What opposition, given that it is expected to take the reins in the House, would a new GOP really mount? Despite having a front-row seat to Build Back Better during 2021 and 2022, Republicans sang along with massive spendy (and “regulate-y”) bipartisan “infrastructure” and “innovation” legislative packages that are ballooning social and economic spending anew.
The Congressional Budget Office was projecting annual deficits topping $1 trillion before the close of the decade even before these antics.
The debate that should be underway is one over the appropriate dimensions of the Federal State. Biden, though, is out joking about how “surprised” he is “to see there are so many socialists in the Republican Party,” making fun of the legislators lining up for funding back home for the progressive spending and regulatory programs they criticize until the checks start being written.
Debt crisis didn’t happen overnight. A federal government with $31.4 trillion on the credit card owes those gargantuan red-ink proportions to 19th and 20th Century progressivism and New Deal success at reorienting the relationship of the individual and society to one of submission to a custodial and bossy federal government. Congress’s habit of turning the day-to-day operations over to unelected rulemaking bodies frees up time to create yet new programs and spend more.
Yes, the surface-level controversy or showdown is rather fake; there is no “standoff.” By attaching to budget reconciliations, Democrats can sometimes raise the debt ceiling without the GOP’s “permission” (while blaming Republicans for delay regardless). While timing is not likely to present that option this go-round, we can still anticipate that the GOP majority will relent on raising spending limits (which, especially in the post-Covid reset world, mean deep new regulation also). As likely GOP speaker Kevin McCarthy recently put it, “We’ll provide you [Biden and Democrats] more money, but you got to change your current behavior. We’re not just going to keep lifting your credit card limit, right?”
The lack of deep collective GOP passion to drastically cut government is striking in contrast to the expansionist zeal of the left, not to mention the desire of those like Treasury Secretary Janet Yellen to remove the debt limit altogether. The risible things the GOP points to as actionable—like the student loan forgiveness theft or the IRS funding boost—are puny by comparison.
The debt ceiling is fine right where it is, just as it was in prior iterations of the brinksmanship.

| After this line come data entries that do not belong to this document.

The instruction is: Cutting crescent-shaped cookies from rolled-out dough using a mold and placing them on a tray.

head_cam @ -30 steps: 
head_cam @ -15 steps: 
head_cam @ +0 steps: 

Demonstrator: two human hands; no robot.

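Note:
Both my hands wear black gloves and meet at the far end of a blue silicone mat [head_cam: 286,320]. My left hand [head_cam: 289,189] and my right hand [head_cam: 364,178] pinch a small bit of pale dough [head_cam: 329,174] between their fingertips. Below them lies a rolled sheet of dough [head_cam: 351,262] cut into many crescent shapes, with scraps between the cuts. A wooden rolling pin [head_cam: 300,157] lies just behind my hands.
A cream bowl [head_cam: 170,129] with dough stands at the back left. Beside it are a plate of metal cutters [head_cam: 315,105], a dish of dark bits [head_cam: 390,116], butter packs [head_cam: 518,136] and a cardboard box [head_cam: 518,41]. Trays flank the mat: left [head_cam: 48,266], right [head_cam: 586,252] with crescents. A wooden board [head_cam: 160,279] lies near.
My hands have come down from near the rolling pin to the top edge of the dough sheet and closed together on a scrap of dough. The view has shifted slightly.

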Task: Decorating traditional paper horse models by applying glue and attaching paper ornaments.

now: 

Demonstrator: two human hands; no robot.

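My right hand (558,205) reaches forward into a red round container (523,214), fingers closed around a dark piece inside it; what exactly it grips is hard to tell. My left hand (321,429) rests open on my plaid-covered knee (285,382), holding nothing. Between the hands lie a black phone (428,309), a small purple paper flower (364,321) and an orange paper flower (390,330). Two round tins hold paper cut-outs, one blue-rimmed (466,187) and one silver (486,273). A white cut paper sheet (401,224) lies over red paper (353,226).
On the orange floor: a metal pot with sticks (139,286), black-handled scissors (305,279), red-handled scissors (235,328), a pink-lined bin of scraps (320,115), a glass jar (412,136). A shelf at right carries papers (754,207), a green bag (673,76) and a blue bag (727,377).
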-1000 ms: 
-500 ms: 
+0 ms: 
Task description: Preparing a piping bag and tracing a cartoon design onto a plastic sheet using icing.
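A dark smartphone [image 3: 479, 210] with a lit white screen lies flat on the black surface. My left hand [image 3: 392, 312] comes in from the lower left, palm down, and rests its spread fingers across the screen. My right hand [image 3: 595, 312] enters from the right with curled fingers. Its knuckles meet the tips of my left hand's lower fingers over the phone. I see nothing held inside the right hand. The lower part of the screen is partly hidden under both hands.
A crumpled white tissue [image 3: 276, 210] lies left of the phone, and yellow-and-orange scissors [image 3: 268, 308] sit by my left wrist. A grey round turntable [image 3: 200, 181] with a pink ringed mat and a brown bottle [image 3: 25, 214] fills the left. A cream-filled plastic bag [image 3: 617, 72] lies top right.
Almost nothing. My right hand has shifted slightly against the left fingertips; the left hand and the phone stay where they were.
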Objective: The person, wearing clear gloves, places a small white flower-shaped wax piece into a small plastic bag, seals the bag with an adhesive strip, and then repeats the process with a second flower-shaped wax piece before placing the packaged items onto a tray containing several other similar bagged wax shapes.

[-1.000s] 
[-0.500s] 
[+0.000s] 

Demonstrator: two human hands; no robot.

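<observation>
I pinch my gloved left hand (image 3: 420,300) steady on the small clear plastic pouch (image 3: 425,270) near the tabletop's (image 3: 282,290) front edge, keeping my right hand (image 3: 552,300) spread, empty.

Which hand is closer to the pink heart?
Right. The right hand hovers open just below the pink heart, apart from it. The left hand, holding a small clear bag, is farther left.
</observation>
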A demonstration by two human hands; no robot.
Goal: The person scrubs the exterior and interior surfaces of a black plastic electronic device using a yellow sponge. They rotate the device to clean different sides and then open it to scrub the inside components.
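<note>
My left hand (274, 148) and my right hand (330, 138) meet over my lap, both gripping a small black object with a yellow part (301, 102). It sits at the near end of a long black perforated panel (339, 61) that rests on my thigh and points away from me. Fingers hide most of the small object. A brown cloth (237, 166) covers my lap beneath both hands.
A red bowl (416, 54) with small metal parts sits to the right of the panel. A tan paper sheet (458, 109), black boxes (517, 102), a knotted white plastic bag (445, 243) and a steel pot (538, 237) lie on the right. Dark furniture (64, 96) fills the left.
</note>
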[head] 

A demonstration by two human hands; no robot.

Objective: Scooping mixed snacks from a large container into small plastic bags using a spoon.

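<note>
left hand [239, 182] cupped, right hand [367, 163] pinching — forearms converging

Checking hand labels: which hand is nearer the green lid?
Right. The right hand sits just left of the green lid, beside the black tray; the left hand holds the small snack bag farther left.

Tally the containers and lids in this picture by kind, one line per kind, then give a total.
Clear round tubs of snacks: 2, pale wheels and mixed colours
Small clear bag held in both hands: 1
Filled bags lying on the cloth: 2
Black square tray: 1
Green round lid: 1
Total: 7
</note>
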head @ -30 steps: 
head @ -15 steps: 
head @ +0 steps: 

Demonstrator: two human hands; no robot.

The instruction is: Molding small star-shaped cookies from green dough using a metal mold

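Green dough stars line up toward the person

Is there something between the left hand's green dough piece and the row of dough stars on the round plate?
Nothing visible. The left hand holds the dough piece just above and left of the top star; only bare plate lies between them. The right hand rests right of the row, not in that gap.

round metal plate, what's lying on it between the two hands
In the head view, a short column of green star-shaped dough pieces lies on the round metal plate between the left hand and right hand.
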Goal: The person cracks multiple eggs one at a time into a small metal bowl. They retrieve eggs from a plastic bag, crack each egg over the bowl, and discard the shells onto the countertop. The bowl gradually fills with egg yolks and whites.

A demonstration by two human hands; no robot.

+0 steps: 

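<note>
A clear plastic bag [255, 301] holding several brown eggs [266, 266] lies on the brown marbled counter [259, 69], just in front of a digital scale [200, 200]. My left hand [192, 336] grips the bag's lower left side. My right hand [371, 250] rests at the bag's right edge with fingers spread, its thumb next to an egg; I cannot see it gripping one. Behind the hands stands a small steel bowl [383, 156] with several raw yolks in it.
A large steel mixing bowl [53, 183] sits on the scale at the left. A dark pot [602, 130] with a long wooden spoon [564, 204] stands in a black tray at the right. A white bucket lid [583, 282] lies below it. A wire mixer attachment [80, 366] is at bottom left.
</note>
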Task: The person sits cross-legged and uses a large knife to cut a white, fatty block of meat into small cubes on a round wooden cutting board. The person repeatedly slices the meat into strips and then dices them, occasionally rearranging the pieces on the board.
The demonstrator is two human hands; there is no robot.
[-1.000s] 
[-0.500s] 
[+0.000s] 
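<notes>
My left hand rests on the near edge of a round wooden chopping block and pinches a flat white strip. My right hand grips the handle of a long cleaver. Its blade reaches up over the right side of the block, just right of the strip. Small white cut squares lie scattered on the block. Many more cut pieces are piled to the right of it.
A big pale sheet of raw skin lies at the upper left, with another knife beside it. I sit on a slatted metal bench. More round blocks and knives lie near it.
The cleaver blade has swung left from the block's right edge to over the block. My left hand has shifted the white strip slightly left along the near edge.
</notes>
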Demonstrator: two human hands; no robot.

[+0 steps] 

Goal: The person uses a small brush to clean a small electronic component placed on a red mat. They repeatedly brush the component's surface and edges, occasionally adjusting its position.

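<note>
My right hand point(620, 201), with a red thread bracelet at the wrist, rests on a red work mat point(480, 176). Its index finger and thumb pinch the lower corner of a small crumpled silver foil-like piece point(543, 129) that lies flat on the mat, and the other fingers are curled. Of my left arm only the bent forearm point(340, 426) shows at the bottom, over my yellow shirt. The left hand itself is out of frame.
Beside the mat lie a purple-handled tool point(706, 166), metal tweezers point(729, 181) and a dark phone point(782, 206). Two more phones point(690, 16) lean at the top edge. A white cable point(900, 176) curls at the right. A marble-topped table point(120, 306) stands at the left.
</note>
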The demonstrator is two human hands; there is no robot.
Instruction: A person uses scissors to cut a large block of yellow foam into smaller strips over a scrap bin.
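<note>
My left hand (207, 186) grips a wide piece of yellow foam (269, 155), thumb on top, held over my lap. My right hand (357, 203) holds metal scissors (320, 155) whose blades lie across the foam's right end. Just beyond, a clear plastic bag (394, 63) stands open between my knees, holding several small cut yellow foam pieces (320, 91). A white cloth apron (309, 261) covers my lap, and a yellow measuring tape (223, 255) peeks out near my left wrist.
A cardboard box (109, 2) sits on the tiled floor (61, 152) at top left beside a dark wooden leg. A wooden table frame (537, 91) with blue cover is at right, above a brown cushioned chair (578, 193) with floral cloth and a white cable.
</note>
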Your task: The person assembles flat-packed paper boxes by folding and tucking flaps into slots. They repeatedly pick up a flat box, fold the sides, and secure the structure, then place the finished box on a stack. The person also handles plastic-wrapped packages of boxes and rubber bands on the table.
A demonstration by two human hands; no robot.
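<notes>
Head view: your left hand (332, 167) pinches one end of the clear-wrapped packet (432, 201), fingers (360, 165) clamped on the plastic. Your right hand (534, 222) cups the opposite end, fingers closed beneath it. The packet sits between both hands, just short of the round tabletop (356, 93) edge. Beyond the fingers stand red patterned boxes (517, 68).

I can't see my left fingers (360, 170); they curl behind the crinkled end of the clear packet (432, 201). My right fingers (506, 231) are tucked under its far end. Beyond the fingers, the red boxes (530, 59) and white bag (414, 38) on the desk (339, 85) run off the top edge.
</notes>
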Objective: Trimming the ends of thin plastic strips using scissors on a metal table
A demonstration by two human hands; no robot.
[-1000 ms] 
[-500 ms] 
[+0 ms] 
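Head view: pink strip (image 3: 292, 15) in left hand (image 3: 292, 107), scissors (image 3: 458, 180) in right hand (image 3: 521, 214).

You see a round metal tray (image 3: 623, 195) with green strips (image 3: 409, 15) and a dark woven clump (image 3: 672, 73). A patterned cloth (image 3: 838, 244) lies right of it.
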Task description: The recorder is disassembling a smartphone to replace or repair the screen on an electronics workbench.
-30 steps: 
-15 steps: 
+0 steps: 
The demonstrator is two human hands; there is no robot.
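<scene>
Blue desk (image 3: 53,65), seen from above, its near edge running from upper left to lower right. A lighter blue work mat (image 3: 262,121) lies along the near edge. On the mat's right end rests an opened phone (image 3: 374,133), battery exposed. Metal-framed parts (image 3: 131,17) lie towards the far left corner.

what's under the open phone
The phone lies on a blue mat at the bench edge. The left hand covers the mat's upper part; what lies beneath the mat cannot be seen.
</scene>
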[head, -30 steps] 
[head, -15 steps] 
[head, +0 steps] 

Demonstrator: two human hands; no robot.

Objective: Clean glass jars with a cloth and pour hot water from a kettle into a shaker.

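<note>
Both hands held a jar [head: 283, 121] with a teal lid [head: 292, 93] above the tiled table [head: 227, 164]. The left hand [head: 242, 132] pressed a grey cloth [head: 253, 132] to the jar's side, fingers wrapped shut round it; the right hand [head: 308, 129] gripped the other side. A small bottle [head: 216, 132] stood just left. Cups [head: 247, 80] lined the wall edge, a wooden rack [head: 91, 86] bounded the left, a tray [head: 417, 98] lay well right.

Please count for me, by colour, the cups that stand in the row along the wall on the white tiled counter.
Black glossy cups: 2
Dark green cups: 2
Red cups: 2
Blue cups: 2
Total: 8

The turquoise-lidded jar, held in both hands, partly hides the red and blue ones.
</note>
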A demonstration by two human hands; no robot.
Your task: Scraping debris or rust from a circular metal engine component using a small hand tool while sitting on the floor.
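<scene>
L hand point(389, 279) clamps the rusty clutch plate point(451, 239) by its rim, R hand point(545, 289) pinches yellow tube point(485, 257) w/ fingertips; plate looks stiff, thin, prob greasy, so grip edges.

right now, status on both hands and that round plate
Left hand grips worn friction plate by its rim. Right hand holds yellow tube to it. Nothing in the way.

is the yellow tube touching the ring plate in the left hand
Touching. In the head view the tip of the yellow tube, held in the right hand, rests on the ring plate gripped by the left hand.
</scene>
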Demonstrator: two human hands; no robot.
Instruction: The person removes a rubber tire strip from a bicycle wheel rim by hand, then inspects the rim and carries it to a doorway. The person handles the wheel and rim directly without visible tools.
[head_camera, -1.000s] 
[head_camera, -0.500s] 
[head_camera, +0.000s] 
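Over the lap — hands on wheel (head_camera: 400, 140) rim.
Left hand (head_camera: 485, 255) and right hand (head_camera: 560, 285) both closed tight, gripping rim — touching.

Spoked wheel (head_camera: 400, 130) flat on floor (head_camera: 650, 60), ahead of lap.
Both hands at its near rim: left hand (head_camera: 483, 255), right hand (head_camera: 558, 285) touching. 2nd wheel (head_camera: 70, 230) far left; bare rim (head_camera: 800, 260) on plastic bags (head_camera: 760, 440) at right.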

The true alternative? End the Agencies and Programs, and Cut the Spending.
Default drama notwithstanding, there is far greater risk to the continued existence of the United States as a limited constitutional republic if trillions in “transformational” (the left’s word) and hyper-regulatory (my word) economic “investment” and social spending continue unabated.
As the joke goes, if taxes are still being withheld from your paycheck, it means the government isn’t shut down, and it also means the Treasury still has a monthly “income” of taxes and fees that it can prioritize toward debt service and programs, while deciding on how to get by with drastically less spending otherwise.
Households are having to do the latter; so too should Washington prioritize. For future obligations, we can avoid repeats of the “what we already owe” and “prior commitments” traps by not making those promises. Debt servitude of future generations is to be decreased, not increased. The GOP should be arguing that, just on the face of it, we’re not helped by borrowing more today, and are making ourselves worse off from the liquidity/default standpoint tomorrow.
Even more abstractly, someone must start calling out the dangers of the displacement and replacement of private economic and societal life by an already enormous government spending what it doesn’t have. The GOP failure to do so in 2021 and 2022 and to instead go along with “bipartisan” abominations is actually more worrying than Biden’s outrages.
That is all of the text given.